Problem
Every entry should come back exactly as written, minus the pictures.

Extracted records:
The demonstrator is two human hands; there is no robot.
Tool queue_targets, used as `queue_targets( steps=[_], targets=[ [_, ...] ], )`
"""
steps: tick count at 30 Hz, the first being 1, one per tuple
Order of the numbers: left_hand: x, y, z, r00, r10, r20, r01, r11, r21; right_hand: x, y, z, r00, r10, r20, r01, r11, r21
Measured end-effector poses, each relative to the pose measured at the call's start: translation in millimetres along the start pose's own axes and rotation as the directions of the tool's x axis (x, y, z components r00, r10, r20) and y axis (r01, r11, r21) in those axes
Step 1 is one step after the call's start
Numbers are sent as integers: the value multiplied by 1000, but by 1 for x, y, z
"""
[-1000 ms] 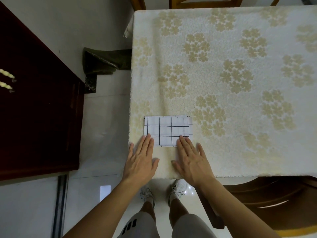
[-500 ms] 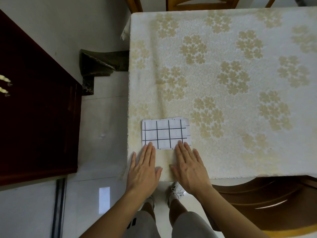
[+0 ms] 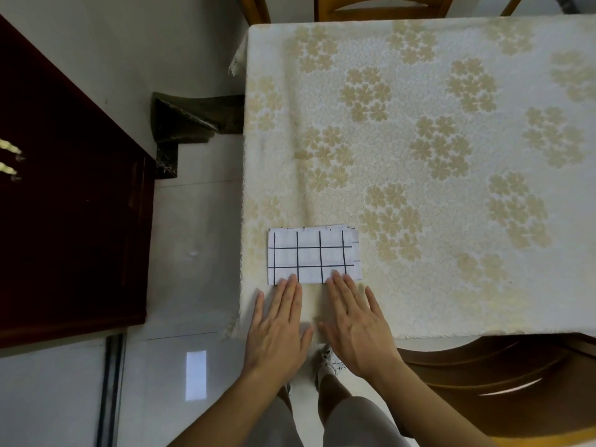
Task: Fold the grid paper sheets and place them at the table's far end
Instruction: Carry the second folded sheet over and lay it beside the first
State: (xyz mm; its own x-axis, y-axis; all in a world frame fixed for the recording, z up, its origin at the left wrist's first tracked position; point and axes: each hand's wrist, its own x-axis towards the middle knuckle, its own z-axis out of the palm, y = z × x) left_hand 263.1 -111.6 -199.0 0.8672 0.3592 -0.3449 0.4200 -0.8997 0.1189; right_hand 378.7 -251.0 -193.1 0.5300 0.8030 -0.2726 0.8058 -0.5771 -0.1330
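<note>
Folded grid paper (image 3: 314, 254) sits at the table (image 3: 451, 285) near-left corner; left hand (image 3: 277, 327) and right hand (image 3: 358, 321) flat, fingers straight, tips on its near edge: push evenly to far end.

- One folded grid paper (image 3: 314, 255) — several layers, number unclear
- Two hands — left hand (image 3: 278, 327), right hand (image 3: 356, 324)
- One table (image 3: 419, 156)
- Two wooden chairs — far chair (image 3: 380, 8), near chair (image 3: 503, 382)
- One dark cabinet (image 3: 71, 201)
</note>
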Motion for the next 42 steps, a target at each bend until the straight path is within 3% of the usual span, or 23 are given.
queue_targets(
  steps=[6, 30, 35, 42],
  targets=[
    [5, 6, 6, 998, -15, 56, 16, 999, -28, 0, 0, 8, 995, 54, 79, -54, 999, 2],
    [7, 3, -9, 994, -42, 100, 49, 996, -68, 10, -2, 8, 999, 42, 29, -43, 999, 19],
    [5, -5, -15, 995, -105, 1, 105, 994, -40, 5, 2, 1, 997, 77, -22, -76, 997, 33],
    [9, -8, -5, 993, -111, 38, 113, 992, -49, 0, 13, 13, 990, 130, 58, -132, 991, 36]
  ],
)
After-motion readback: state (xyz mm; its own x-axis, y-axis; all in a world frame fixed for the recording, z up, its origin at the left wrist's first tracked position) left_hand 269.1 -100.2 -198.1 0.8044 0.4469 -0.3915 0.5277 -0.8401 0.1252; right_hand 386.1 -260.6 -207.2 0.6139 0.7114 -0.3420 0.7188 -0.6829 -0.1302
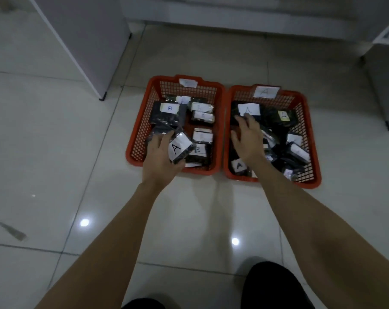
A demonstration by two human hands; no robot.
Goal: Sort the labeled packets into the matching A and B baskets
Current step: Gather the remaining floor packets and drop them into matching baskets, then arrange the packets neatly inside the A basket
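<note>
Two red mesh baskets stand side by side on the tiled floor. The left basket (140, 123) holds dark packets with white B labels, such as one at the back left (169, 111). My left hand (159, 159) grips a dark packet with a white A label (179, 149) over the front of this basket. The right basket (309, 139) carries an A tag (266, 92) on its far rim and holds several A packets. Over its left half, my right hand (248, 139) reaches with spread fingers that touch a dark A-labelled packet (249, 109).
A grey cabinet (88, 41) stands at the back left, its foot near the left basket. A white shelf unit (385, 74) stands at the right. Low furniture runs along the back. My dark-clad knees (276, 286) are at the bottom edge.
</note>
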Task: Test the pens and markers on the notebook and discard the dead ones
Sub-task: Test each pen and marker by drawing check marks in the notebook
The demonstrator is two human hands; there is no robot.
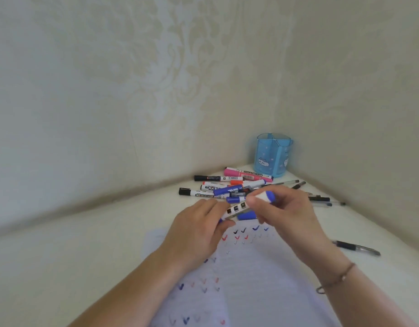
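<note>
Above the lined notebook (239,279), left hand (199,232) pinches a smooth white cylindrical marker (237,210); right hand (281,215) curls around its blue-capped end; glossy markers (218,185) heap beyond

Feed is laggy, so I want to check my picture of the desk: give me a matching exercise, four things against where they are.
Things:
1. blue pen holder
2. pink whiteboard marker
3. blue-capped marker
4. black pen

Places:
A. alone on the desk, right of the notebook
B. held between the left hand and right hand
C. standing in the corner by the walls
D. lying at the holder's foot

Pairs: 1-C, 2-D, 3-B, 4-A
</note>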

Written response
The demonstrator is two human hands; there is no robot.
Tool queue_targets, used as `queue_targets( steps=[_], targets=[ [_, ...] ], )`
"""
steps: tick count at 30 Hz, the first being 1, one per tuple
Order of the numbers: left_hand: x, y, z, r00, r10, r20, r01, r11, r21; right_hand: x, y, z, r00, r10, r20, r01, r11, r21
Measured end-effector poses, each relative to the pose measured at the call's start: translation in millimetres along the start pose's own axes and rotation as the directions of the tool's x axis (x, y, z components r00, r10, r20) and y axis (r01, r11, r21) in those axes
Step 1 is one step after the call's start
Numbers are sent as integers: the value multiplied by 1000, but by 1 for x, y, z
"""
[-1000 ms] 
[-500 ms] 
[+0 ms] 
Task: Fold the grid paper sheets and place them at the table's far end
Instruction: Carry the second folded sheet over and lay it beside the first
State: (xyz mm; its own x-axis, y-axis; all in a world frame fixed for the recording, z up, its origin at the left wrist's first tracked position; point and axes: each hand's wrist, its own x-axis towards the middle knuckle, its own z-axis out of the palm, y = z × x) left_hand 263.1 -111.6 -199.0 0.8672 0.3592 -0.3449 0.4200 -0.8997 0.1189; right_hand 378.7 -251.0 -193.1 0.5300 0.8030 -0.2726 0.8058 -0.5771 -0.1330
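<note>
Folded grid paper (image 3: 314, 254) sits at the table (image 3: 451, 285) near-left corner; left hand (image 3: 277, 327) and right hand (image 3: 358, 321) flat, fingers straight, tips on its near edge: push evenly to far end.

- One folded grid paper (image 3: 314, 255) — several layers, number unclear
- Two hands — left hand (image 3: 278, 327), right hand (image 3: 356, 324)
- One table (image 3: 419, 156)
- Two wooden chairs — far chair (image 3: 380, 8), near chair (image 3: 503, 382)
- One dark cabinet (image 3: 71, 201)
</note>
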Motion for the next 42 steps, a target at each bend until the straight path is within 3% of the usual span, or 23 are given.
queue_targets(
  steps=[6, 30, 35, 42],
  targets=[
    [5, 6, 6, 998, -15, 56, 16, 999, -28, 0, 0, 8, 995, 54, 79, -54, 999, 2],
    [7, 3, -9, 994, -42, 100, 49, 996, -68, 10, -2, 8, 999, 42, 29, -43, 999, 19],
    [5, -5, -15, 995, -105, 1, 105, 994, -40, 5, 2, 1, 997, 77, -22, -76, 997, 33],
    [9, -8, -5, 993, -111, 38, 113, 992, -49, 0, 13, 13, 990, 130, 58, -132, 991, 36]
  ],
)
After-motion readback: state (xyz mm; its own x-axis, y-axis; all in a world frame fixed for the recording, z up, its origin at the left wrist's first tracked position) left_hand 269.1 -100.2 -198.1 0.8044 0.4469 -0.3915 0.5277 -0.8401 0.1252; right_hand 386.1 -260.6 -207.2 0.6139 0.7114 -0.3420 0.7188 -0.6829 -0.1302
A demonstration by two human hands; no robot.
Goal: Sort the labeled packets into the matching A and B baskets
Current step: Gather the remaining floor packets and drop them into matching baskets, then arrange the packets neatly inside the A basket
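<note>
Two red mesh baskets stand side by side on the tiled floor. The left basket (140, 123) holds dark packets with white B labels, such as one at the back left (169, 111). My left hand (159, 159) grips a dark packet with a white A label (179, 149) over the front of this basket. The right basket (309, 139) carries an A tag (266, 92) on its far rim and holds several A packets. Over its left half, my right hand (248, 139) reaches with spread fingers that touch a dark A-labelled packet (249, 109).
A grey cabinet (88, 41) stands at the back left, its foot near the left basket. A white shelf unit (385, 74) stands at the right. Low furniture runs along the back. My dark-clad knees (276, 286) are at the bottom edge.
</note>
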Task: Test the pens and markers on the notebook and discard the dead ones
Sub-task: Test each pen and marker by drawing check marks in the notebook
The demonstrator is two human hands; there is no robot.
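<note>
Above the lined notebook (239,279), left hand (199,232) pinches a smooth white cylindrical marker (237,210); right hand (281,215) curls around its blue-capped end; glossy markers (218,185) heap beyond

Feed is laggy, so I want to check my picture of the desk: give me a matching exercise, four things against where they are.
Things:
1. blue pen holder
2. pink whiteboard marker
3. blue-capped marker
4. black pen

Places:
A. alone on the desk, right of the notebook
B. held between the left hand and right hand
C. standing in the corner by the walls
D. lying at the holder's foot

Pairs: 1-C, 2-D, 3-B, 4-A
</note>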

Now the exercise is complete.